Exercise requirements
I would like every record below transcribed exactly as it is.

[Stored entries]
****************************************

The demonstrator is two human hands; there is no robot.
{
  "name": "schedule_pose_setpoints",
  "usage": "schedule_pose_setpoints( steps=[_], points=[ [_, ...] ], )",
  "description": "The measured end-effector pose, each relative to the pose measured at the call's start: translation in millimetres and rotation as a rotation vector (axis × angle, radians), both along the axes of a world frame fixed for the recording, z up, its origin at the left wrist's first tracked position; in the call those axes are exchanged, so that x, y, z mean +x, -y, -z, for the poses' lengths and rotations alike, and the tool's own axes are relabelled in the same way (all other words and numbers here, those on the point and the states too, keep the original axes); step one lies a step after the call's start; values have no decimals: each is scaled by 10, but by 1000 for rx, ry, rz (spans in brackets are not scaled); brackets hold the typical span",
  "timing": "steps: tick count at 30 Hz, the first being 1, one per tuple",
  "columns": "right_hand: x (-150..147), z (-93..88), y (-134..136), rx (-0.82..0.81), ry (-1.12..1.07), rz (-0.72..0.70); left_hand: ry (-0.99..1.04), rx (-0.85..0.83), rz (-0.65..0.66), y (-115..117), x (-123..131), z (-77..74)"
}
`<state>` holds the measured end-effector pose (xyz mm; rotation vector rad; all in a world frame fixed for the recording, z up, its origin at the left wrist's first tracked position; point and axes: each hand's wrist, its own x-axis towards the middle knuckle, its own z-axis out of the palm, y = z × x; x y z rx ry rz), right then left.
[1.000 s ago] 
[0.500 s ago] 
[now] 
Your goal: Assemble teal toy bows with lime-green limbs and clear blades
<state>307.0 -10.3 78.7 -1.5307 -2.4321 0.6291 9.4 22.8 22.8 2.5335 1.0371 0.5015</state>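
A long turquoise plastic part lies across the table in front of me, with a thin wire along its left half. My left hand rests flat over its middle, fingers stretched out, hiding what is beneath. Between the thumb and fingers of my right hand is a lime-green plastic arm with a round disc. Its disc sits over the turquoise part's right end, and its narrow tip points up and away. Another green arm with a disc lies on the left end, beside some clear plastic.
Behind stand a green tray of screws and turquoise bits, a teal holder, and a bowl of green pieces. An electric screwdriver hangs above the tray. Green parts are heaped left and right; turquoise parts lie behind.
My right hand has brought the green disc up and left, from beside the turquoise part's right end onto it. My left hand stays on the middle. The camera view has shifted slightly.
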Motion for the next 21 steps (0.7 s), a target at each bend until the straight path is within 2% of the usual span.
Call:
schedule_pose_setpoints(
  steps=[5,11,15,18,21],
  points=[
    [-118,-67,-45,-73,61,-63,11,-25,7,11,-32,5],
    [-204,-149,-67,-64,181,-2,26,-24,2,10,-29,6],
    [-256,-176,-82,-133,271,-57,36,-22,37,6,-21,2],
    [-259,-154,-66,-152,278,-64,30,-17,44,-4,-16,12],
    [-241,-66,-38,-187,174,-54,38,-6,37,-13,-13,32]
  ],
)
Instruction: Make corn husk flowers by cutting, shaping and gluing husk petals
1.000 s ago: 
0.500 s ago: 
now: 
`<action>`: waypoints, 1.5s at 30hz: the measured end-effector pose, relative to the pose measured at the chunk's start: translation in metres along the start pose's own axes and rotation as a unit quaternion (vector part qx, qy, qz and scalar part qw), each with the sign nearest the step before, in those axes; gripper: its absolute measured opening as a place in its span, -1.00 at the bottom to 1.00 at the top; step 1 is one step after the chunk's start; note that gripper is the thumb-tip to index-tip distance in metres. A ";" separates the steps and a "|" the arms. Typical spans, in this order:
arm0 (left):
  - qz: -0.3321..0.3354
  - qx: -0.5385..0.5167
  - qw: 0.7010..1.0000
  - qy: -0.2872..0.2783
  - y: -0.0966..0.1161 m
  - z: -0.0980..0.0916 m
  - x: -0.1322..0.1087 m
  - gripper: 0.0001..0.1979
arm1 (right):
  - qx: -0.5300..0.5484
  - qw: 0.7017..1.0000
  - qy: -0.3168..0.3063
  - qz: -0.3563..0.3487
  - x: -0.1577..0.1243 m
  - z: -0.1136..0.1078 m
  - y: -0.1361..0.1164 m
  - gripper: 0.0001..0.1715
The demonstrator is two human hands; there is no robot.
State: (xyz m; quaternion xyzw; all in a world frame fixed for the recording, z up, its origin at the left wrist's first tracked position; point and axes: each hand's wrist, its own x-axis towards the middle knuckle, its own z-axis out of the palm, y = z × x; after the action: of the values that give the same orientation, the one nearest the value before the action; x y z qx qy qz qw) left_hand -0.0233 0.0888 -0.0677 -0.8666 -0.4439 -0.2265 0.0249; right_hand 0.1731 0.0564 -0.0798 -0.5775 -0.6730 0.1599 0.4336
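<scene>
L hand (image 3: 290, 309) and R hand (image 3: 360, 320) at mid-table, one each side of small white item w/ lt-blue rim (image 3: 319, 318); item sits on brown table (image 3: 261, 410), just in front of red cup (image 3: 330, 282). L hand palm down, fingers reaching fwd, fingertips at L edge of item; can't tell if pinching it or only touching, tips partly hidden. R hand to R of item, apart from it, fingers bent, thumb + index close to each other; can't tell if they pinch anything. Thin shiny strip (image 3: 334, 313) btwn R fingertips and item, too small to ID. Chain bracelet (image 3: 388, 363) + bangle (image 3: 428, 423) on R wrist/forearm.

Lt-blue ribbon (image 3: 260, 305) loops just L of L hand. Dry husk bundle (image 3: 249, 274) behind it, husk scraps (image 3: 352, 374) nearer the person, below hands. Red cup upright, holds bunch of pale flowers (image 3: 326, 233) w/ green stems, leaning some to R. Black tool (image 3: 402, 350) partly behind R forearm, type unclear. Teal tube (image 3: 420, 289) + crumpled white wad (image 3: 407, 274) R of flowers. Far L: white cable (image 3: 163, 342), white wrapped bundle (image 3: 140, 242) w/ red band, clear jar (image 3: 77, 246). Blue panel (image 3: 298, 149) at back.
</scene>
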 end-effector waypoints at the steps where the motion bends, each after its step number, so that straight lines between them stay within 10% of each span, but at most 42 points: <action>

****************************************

Completed exercise
The demonstrator is two human hands; there is no robot.
{
  "name": "schedule_pose_setpoints",
  "usage": "schedule_pose_setpoints( steps=[_], points=[ [_, ...] ], )",
  "description": "The measured end-effector pose, each relative to the pose measured at the call's start: translation in millimetres and rotation as a rotation vector (axis × angle, radians), both along the axes of a world frame fixed for the recording, z up, its origin at the left wrist's first tracked position; in the call those axes are exchanged, so that x, y, z mean +x, -y, -z, for the poses' lengths and rotations alike, and the tool's own axes are relabelled in the same way (all other words and numbers here, those on the point and the states too, keep the original axes); step one lies a step after the call's start; values have no decimals: each is scaled by 10, but by 1000 for rx, ry, rz (spans in brackets are not scaled); brackets hold the typical span",
  "timing": "steps: tick count at 30 Hz, the first being 1, one per tuple",
  "columns": "right_hand: x (-150..147), z (-93..88), y (-134..136), rx (-0.82..0.81), ry (-1.12..1.07), rz (-0.72..0.70); left_hand: ry (-0.99..1.04), rx (-0.85..0.83), rz (-0.65..0.66), y (-115..117), x (-123..131), z (-77..74)"
}
`<state>` holds the measured end-effector pose (xyz mm; rotation vector rad; all in a world frame fixed for the recording, z up, its origin at the left wrist's first tracked position; point and axes: each hand's wrist, its own x-axis towards the middle knuckle, its own z-axis out of the palm, y = z × x; x y z rx ry rz), right then left.
[1.000 s ago] 
[0.500 s ago] 
[now] 
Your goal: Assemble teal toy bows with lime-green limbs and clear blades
<state>307.0 -10.3 78.7 -1.5307 -2.4321 0.6291 9.4 22.8 22.8 2.5335 1.0371 0.5015</state>
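A long turquoise plastic part lies across the table in front of me, with a thin wire along its left half. My left hand rests flat over its middle, fingers stretched out, hiding what is beneath. Between the thumb and fingers of my right hand is a lime-green plastic arm with a round disc. Its disc sits over the turquoise part's right end, and its narrow tip points up and away. Another green arm with a disc lies on the left end, beside some clear plastic.
Behind stand a green tray of screws and turquoise bits, a teal holder, and a bowl of green pieces. An electric screwdriver hangs above the tray. Green parts are heaped left and right; turquoise parts lie behind.
My right hand has brought the green disc up and left, from beside the turquoise part's right end onto it. My left hand stays on the middle. The camera view has shifted slightly.
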Motion for the next 21 steps (0.7 s), a target at each bend until the straight path is within 2% of the usual span.
Call:
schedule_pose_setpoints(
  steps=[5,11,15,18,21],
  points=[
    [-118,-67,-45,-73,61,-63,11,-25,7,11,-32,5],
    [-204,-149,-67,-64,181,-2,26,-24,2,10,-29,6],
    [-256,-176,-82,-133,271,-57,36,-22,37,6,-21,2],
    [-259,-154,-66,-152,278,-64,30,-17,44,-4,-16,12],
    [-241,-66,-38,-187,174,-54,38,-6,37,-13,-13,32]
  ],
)
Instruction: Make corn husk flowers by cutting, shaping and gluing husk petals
1.000 s ago: 
0.500 s ago: 
now: 
`<action>`: waypoints, 1.5s at 30hz: the measured end-effector pose, relative to the pose measured at the chunk's start: translation in metres along the start pose's own axes and rotation as a unit quaternion (vector part qx, qy, qz and scalar part qw), each with the sign nearest the step before, in those axes; gripper: its absolute measured opening as a place in its span, -1.00 at the bottom to 1.00 at the top; step 1 is one step after the chunk's start; note that gripper is the thumb-tip to index-tip distance in metres. A ";" separates the steps and a "|" the arms. Typical spans, in this order:
arm0 (left):
  - qz: -0.3321..0.3354
  - qx: -0.5385..0.5167
  - qw: 0.7010..1.0000
  - qy: -0.2872..0.2783
  - y: -0.0966..0.1161 m
  - z: -0.0980..0.0916 m
  - x: -0.1322..0.1087 m
  - gripper: 0.0001..0.1979
arm1 (right):
  - qx: -0.5300..0.5484
  - qw: 0.7017..1.0000
  - qy: -0.3168..0.3063
  - qz: -0.3563..0.3487
  - x: -0.1577..0.1243 m
  - z: -0.1136..0.1078 m
  - y: -0.1361..0.1164 m
  - gripper: 0.0001..0.1715
The demonstrator is two human hands; there is no robot.
State: (xyz m; quaternion xyzw; all in a world frame fixed for the recording, z up, its origin at the left wrist's first tracked position; point and axes: each hand's wrist, its own x-axis towards the middle knuckle, its own z-axis out of the palm, y = z × x; after the action: of the values that give the same orientation, the one nearest the value before the action; x y z qx qy qz qw) left_hand -0.0233 0.0888 -0.0677 -0.8666 -0.4439 -0.2265 0.0249; right_hand 0.1731 0.0564 -0.0798 -0.5775 -0.6730 0.1599 0.4336
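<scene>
L hand (image 3: 290, 309) and R hand (image 3: 360, 320) at mid-table, one each side of small white item w/ lt-blue rim (image 3: 319, 318); item sits on brown table (image 3: 261, 410), just in front of red cup (image 3: 330, 282). L hand palm down, fingers reaching fwd, fingertips at L edge of item; can't tell if pinching it or only touching, tips partly hidden. R hand to R of item, apart from it, fingers bent, thumb + index close to each other; can't tell if they pinch anything. Thin shiny strip (image 3: 334, 313) btwn R fingertips and item, too small to ID. Chain bracelet (image 3: 388, 363) + bangle (image 3: 428, 423) on R wrist/forearm.

Lt-blue ribbon (image 3: 260, 305) loops just L of L hand. Dry husk bundle (image 3: 249, 274) behind it, husk scraps (image 3: 352, 374) nearer the person, below hands. Red cup upright, holds bunch of pale flowers (image 3: 326, 233) w/ green stems, leaning some to R. Black tool (image 3: 402, 350) partly behind R forearm, type unclear. Teal tube (image 3: 420, 289) + crumpled white wad (image 3: 407, 274) R of flowers. Far L: white cable (image 3: 163, 342), white wrapped bundle (image 3: 140, 242) w/ red band, clear jar (image 3: 77, 246). Blue panel (image 3: 298, 149) at back.
</scene>
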 end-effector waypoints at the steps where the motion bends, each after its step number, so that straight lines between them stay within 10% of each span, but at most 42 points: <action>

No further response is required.